= Welcome parade (torture) =

Form of torture

The welcome parade (also known as health trail or corredor polonês) is a form of torture used to new prisoners in some countries, including Poland in the twentieth century during the Polish People's Republic (communist period), and Egypt and Belarus in the twenty-first century. It is the frame-up for a gauntlet running, a form of corporal punishment.

==Belarus==
In Belarus, the welcome parade is widely used in prisons. Footage of the parade that took place on 11 August 2020 during the 2020–2021 Belarusian protests in Okrestina prison in Minsk is available on YouTube.

==Brazil==
In Brazil, the welcome parade was called corredor polonês (Polish corridor) in allusion to the Polish tradition.

==Egypt==

During the late twentieth and early twenty-first centuries, torture is common in Egyptian police stations, with 701 incidents of torture recorded by the Egyptian Organization for Human Rights between 1985 and 2011, among which 204 prisoners died from torture and mistreatment.

According to Abd El-Fattah, the welcome parade is used against prisoners classified with a low status, "without protection." He reported an incident in which a prisoner of high social status was accidentally subjected to a welcome parade. The incident was followed by "frantic action" by senior officials, who apologised to the prisoner.

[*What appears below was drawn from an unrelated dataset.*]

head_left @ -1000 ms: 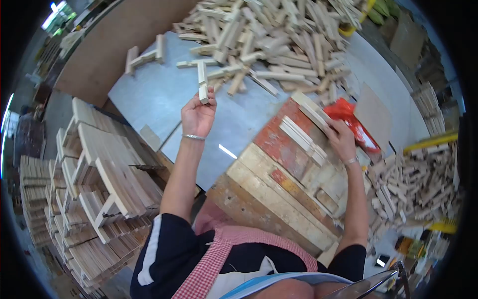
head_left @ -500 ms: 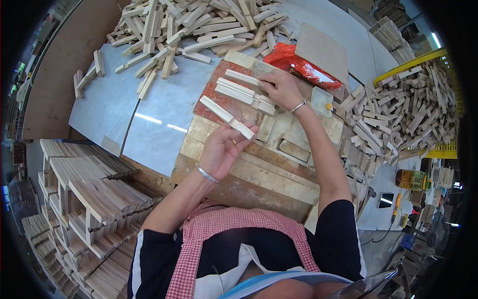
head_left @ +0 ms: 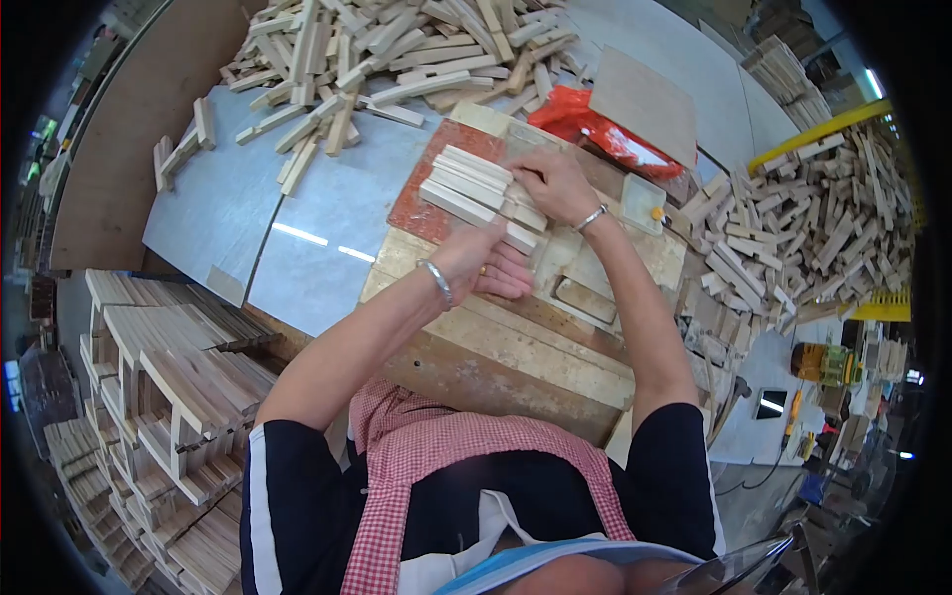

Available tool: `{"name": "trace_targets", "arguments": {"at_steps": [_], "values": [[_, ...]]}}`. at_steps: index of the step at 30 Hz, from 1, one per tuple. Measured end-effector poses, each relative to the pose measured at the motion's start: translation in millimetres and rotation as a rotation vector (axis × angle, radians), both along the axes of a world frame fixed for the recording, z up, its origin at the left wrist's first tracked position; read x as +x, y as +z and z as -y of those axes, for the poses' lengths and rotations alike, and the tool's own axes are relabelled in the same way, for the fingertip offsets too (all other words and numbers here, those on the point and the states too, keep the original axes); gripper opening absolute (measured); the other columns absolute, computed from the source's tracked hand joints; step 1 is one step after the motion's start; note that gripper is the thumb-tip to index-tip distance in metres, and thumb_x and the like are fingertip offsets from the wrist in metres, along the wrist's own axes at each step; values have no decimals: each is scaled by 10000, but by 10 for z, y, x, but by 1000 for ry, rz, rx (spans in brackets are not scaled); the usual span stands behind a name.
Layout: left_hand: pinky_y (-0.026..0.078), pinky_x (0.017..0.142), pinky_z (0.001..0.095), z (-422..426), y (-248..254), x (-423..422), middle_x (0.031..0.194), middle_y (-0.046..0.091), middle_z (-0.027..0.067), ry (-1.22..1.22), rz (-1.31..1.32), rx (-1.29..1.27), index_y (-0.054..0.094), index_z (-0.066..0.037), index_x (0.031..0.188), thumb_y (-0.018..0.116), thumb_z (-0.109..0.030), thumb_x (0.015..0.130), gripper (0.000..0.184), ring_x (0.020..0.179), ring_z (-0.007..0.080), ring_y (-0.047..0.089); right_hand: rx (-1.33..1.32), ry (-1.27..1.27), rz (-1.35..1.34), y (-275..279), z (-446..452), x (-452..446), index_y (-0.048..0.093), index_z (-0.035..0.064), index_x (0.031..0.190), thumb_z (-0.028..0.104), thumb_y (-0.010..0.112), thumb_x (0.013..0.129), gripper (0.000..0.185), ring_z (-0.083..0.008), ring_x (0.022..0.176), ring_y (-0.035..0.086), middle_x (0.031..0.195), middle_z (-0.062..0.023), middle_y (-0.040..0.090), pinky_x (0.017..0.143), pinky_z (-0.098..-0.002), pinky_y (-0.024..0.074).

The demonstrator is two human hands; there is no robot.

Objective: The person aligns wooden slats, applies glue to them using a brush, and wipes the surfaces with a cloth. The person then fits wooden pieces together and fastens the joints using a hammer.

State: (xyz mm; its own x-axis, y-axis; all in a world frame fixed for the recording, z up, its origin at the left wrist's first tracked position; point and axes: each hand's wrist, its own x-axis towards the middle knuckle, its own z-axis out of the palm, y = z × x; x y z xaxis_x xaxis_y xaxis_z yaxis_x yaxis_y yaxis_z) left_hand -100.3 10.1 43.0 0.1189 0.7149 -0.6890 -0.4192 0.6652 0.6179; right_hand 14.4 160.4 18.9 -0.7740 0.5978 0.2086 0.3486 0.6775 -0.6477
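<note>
Several pale wooden sticks with notched ends lie side by side in a row on a red board set into the worn wooden workbench. My left hand rests against the nearest stick, its fingers stretched out below the stick and the thumb side touching it. At the far right end of the row, my right hand has its fingers bent in a pinch on the end of the farthest stick. Its fingertips partly hide that end.
A loose heap of wooden sticks covers the back of the table. Another pile sits right, by a yellow crate edge. Stacked wooden frames stand at left. A red plastic bag and small clear tray lie beyond my right hand.
My left hand has brought its stick right and down against the row, and its fingers have straightened. The sticks now lie closer together. My right hand has stayed nearly in place.
</note>
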Motion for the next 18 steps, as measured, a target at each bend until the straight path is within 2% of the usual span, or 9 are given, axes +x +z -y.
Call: {"name": "trace_targets", "arguments": {"at_steps": [6,9,10,12,13,14,15,17,18], "values": [[581,611,345,-63,-99,71,817,653,224,25,38,-40,546,101,963,333,-372,1003,520,694,285,675,-66,31,62,102,56,-4,691,64,962,123,601,823,176,-233,762,597,821,-116,632,706,-331,467],[572,563,333,40,-7,-86,787,660,187,-225,89,78,576,82,931,447,-302,974,407,648,254,673,53,-11,136,215,-62,-92,690,66,962,130,598,826,176,-247,784,608,829,-113,624,725,-336,477],[572,563,333,65,108,-234,787,660,187,-208,82,79,576,82,931,447,-302,974,407,648,254,673,56,6,129,223,-146,-165,690,66,962,130,598,826,176,-247,784,608,829,-113,624,725,-336,477],[563,563,315,122,260,-628,791,663,165,-145,-114,381,601,44,924,526,-247,940,301,633,224,665,222,-27,178,234,-334,-369,683,66,970,139,591,833,181,-276,819,615,852,-114,620,750,-354,484],[553,572,303,69,212,-887,807,667,149,-1,-307,480,606,29,935,550,-224,926,259,652,204,663,246,-28,268,283,-371,-519,658,78,1025,139,590,826,220,-287,895,603,943,-107,622,778,-373,487],[543,582,292,-32,115,-1210,823,670,133,146,-500,576,612,13,946,575,-202,913,221,672,185,661,251,-19,264,258,-413,-691,658,78,1025,139,590,826,220,-287,895,603,943,-107,622,778,-373,487],[523,606,293,-125,-80,-1573,850,674,124,302,-906,618,618,-14,971,605,-150,873,168,694,185,651,396,40,186,219,-448,-874,654,95,1016,122,580,803,227,-282,918,596,952,-105,616,792,-381,490],[502,672,384,-264,-335,-2253,839,651,108,491,-1690,699,633,-51,963,609,-104,805,168,776,266,643,589,133,120,204,-412,-1258,617,95,1010,69,581,754,260,-266,951,583,961,-82,611,803,-381,500],[502,672,384,-243,-412,-2451,839,651,108,496,-1694,697,633,-51,963,609,-104,805,168,776,266,643,591,138,116,163,-408,-1458,617,95,1010,69,581,754,260,-266,951,583,961,-82,611,803,-381,500]]}}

Abd El-Fattah reported a welcome parade used against an elderly man who died during the parade. According to him, there was no change in prison procedures following the death.

===Method===
In the Egyptian variant, policemen form two rows. The new prisoner crawls on the ground or is made to walk bent over between the two rows of policemen. The policemen then kick, hit and insult the new prisoner walking between the two rows.

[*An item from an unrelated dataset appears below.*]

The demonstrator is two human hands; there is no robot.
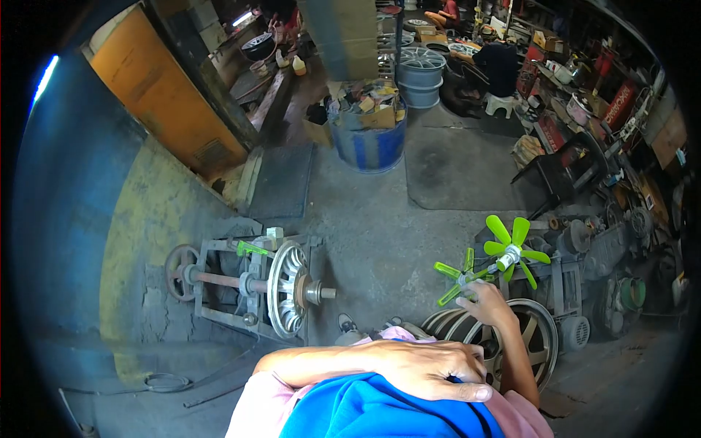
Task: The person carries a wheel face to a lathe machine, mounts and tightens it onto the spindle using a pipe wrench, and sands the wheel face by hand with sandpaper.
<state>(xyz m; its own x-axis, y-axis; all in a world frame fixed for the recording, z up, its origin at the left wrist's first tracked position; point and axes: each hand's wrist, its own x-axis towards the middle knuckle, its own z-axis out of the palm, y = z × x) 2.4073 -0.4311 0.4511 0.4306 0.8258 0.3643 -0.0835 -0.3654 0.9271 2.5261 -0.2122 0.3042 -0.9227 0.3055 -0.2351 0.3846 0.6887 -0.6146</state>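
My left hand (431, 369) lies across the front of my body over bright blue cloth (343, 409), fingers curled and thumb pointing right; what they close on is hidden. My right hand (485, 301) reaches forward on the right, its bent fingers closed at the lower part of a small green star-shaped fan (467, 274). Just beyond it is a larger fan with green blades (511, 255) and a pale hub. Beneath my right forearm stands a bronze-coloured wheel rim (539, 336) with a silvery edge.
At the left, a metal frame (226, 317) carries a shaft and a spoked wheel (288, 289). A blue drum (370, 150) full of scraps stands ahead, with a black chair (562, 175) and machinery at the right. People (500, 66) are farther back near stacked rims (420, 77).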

After Egyptian blogger, software developer and political activist Alaa Abd el-Fattah was arrested on 29 September 2019 during the 2019 Egyptian protests, he was blindfolded and had to undress down to his underwear for his welcome parade. He was beaten on his back and his neck, repeatedly kicked, threatened and verbally abused during the parade, which lasted 15 minutes. Abd El-Fattah's welcome parade took place in Tora Prison.

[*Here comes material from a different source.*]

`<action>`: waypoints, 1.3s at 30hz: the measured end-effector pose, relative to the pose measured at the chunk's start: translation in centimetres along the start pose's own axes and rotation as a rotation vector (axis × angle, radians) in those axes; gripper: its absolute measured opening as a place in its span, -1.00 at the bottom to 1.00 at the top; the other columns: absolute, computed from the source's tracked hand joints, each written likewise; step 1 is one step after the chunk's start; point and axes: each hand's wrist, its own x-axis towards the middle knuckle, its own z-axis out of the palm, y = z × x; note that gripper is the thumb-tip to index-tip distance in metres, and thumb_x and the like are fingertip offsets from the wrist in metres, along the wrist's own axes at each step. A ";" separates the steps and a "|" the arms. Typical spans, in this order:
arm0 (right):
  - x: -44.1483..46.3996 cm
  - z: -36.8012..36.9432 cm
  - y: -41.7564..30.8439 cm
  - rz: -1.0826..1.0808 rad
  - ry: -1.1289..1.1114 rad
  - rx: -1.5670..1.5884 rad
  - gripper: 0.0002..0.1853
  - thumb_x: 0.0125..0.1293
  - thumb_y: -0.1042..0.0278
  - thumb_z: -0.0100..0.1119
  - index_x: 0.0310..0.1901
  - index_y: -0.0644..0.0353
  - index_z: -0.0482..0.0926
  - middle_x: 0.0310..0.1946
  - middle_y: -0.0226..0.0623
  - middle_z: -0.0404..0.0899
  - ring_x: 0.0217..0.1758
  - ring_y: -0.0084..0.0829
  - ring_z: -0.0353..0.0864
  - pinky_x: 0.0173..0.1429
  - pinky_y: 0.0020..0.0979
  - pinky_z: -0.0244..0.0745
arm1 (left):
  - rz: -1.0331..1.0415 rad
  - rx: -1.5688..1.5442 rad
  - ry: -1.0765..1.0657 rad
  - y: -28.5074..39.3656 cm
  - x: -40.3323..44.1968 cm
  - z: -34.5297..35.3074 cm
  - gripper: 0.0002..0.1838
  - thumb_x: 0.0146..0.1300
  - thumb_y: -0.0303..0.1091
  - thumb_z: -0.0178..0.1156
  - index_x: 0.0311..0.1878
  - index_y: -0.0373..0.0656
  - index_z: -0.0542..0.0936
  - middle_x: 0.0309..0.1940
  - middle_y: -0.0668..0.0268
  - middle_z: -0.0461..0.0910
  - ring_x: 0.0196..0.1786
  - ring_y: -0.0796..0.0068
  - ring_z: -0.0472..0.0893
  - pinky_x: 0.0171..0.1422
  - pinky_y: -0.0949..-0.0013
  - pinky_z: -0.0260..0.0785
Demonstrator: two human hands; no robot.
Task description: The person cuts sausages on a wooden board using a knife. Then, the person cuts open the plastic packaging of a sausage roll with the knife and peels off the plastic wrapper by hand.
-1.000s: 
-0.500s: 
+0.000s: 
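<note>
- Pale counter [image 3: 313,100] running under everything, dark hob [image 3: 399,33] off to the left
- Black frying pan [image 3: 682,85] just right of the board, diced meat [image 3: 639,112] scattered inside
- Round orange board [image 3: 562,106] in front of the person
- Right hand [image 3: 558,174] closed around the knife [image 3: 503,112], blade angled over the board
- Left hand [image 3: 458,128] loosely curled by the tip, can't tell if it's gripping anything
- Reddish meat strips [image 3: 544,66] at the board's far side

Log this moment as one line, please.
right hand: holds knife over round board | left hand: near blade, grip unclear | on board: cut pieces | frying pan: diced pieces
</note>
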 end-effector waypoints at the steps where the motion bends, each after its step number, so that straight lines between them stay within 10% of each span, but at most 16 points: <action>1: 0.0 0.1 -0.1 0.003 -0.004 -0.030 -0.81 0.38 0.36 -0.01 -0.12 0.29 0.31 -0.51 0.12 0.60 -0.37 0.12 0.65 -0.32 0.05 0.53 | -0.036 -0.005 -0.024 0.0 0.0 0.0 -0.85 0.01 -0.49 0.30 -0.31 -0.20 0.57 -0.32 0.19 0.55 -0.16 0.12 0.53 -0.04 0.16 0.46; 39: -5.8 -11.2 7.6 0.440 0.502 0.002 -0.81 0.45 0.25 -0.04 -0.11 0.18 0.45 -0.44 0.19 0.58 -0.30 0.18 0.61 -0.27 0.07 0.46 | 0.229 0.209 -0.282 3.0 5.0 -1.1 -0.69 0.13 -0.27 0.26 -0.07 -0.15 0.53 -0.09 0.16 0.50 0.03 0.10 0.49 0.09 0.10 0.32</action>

Mohamed el-Baqer, Abd El-Fattah's lawyer and head of the Adalah Center for Rights and Freedoms (himself also arrested on 29 September 2019), was blindfolded for his welcome parade in Tora Prison, during which he was insulted by policemen.

==Poland==

In Poland under the communist regime (1946–1989), the welcome parade torture was called the "health trail" (ścieżka zdrowia) and was widely applied by police (Milicja Obywatelska), riot police (ZOMO) and internal security forces/political police (Służba Bezpieczeństwa), particularly against political protesters and anticommunist activists.